Exercise instructions:
Within the records that follow, count the lines containing the string "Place". Reply only with the count.
________________
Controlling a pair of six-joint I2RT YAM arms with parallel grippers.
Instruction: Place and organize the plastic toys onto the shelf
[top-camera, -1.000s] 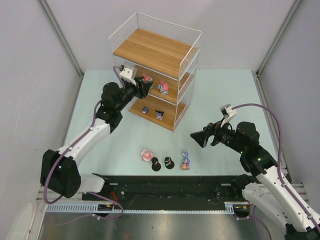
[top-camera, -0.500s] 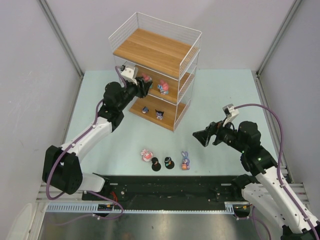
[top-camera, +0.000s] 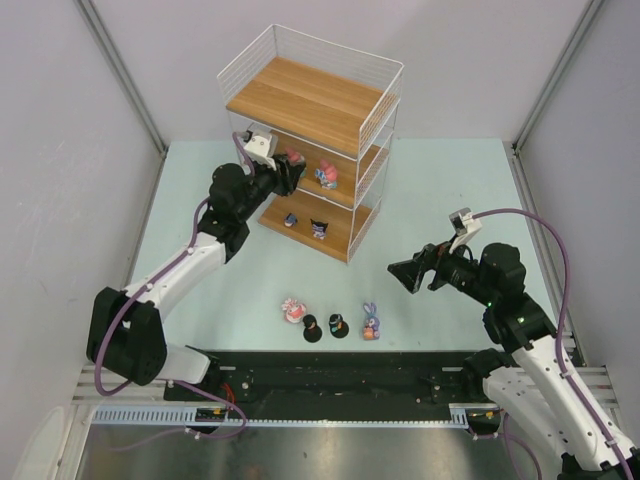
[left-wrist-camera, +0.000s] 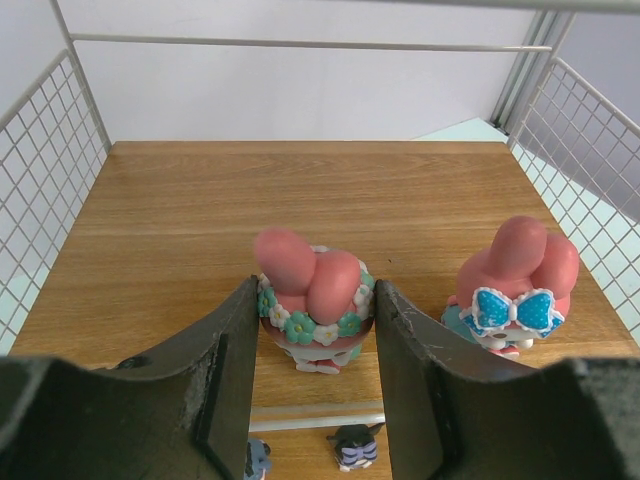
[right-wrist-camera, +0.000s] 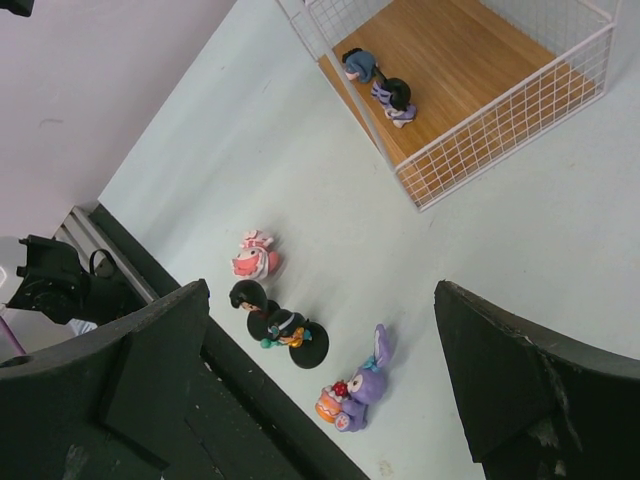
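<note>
Pink toy (left-wrist-camera: 312, 300), flower wreath round it, at front edge of middle board of shelf (top-camera: 300, 100). Contact with board unclear.
Left gripper (top-camera: 288, 172) reaches into middle tier, fingers (left-wrist-camera: 235, 350) pressed on both sides of pink toy: clamped.
Bow toy (left-wrist-camera: 515, 290) just right of it, same board, upright.
Bottom board: blue toy (top-camera: 290, 219), dark toy (top-camera: 319, 229), side by side.
Table (top-camera: 440, 190), near arm bases, in row: pink-white toy (top-camera: 292, 310), two black-base toys (top-camera: 312, 328) (top-camera: 339, 326), bunny (top-camera: 371, 323).
Right gripper (top-camera: 400, 272) over table right of shelf, jaws wide apart, nothing between.

2 toys (left-wrist-camera: 517, 285) on middle shelf (top-camera: 310, 100) board, 2 on bottom, 4 on table (top-camera: 440, 200)
</note>
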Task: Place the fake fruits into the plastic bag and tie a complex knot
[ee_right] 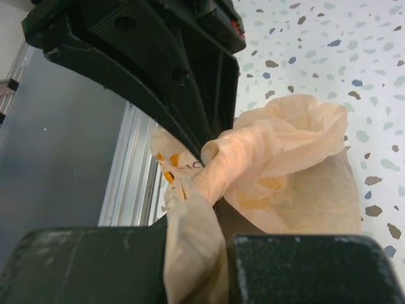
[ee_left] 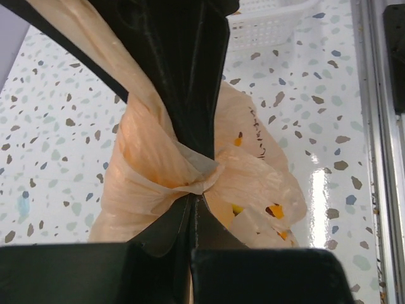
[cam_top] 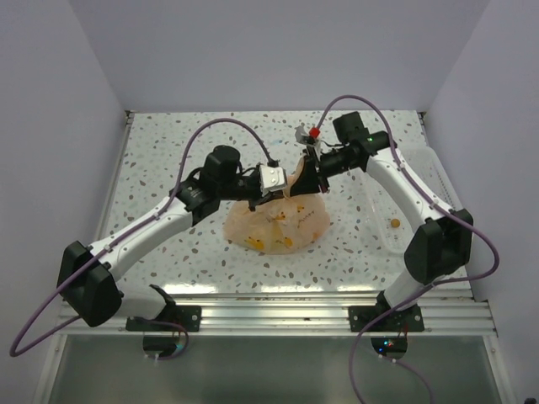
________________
Task response:
2